### PROMPT
Where a line of the data holds the word "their", copy that line.

### LISTED ENTRIES
------------------------

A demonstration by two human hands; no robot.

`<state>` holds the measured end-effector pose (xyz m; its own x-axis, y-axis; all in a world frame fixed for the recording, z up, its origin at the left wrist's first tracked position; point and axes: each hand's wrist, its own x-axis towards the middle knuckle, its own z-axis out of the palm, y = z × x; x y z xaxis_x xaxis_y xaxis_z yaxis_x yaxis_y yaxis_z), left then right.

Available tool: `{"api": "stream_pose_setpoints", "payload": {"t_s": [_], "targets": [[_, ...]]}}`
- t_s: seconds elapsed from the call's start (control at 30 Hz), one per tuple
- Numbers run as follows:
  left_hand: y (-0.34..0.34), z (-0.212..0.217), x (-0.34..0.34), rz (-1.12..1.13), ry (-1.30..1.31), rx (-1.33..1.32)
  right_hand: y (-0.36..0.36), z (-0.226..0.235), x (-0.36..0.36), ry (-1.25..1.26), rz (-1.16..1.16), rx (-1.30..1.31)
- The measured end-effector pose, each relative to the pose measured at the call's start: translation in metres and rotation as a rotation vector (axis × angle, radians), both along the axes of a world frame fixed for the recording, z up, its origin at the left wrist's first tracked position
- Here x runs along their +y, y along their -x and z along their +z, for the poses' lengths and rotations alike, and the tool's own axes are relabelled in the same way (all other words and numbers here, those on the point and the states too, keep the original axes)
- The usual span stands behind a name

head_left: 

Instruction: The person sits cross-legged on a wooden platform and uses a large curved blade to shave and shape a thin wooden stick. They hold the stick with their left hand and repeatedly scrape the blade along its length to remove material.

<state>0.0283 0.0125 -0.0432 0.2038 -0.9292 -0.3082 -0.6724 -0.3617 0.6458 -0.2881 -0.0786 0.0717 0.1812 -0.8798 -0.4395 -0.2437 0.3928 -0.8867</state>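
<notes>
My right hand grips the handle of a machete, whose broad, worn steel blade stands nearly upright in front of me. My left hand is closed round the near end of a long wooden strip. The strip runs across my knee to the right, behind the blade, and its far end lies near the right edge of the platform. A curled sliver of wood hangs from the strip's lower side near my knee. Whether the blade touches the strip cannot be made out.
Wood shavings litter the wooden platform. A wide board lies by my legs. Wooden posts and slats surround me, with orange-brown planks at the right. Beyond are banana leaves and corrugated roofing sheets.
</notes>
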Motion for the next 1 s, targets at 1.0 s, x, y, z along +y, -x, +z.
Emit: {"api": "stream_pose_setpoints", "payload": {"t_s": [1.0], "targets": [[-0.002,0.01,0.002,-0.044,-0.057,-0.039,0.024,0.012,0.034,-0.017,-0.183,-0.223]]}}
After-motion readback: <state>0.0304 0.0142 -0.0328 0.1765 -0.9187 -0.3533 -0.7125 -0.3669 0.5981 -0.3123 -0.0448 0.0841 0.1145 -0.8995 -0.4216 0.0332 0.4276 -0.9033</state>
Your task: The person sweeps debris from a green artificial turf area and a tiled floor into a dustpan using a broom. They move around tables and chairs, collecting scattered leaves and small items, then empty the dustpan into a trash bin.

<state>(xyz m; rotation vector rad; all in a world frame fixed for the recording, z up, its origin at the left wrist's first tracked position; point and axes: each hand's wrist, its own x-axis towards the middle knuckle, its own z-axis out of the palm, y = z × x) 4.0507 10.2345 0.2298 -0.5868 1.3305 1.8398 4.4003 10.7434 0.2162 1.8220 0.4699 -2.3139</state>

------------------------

### WRITTEN RESPONSE
- Here x runs along their +y, y along their -x and z along their +z, for the poses' lengths and rotations alike, and the tool's own axes are relabelled in the same way (all other words and numbers here, those on the point and the states too, keep the original axes)
Instruction: The person sits cross-legged on a wooden platform and uses a large curved blade to shave and shape a thin wooden stick. They hold the stick with their left hand and repeatedly scrape the blade along its length to remove material.

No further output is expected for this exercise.